Head over to your landing page. In the editor, find the form section and click 'Make Smart'. In the window that opens choose Device Type and click next. Now, click Mobile to create a smart rule specifically for mobile users. Doing this will open a new window allowing you to configure the smart form. Enter the desired title, pick the mobile form you created and set what happens when someone completes it - most of these settings can be the same as for your regular form.
Now when a prospect hits your landing page on their mobile, your form is less likely to put them off converting.
While having lots of demographic detail on your prospects is useful at the sales stage, it's not actually that useful for segmenting your database for marketing purposes. For effective lead nurturing at scale you need to be able to group your prospects together, enabling you to create compelling campaigns for them.

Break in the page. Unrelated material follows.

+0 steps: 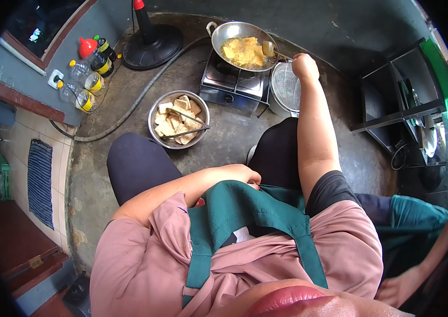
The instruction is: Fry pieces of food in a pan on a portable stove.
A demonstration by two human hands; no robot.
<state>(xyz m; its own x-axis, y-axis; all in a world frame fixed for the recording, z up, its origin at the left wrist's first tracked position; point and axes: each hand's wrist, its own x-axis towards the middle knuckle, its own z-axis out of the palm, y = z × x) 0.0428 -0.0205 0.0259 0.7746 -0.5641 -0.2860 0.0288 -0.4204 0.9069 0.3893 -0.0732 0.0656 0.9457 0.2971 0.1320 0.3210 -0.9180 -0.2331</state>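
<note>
My right hand (306, 66), at the end of my outstretched arm, is shut on the handle of a spatula (268, 48). Its head is inside the right side of a two-handled metal wok (233, 30). Golden pieces of food (245, 51) lie in bubbling oil there. Under the wok is a gas stove (230, 88) on the floor. My left hand (243, 174) rests in my lap by the green apron (239, 214), fingers curled and partly hidden. Before my knees stands a metal bowl (153, 132) of pale, coated chunks (176, 123), with metal tongs (190, 117) lying across them.
A wire strainer (285, 81) sits over a pot right of the stove. A grey hose (136, 101) curves along the floor. Bottles (89, 81) line the left wall near a black round base (152, 47). A metal rack (402, 119) stands right; another person's hand (400, 285) is lower right.
</note>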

So, in addition to job title, city, phone number etc, create additional custom contact fields in HubSpot to support your segmentation. These new records can be populated directly, by prospects completing forms, or indirectly based on other information stored in HubSpot.
What these custom records should be depends entirely on your business and it's buyer personas. But to help you along, here are some examples of how we do it:
Fields in HubSpot forms can be set to be hidden and their value entered or selected from the available options. Using these hidden, pre-set fields you can change any number of internally used fields when a prospect completes a form.
A simple application of a hidden field is to set the prospects blog subscription status - automatically subscribing them to monthly updates for example.
You can also use a hidden field to advance the lifecycle stage of a lead, assign them to a specific account manager or to populate one of your custom segmentation fields from the previous point.
It's essential that you ask for first and last name separately so that you can properly personalise communications later on, but doing so adds another row to your form.
Fortunately, in HubSpot it's easy to create split rows in forms, just drag one field next to another.
This isn't an option with all fields as the length of the question or response preclude it, but with name, it is. Doing so makes your form one row shorter - at least psychologically - offsetting the damaging effect on conversions that a longer form can have.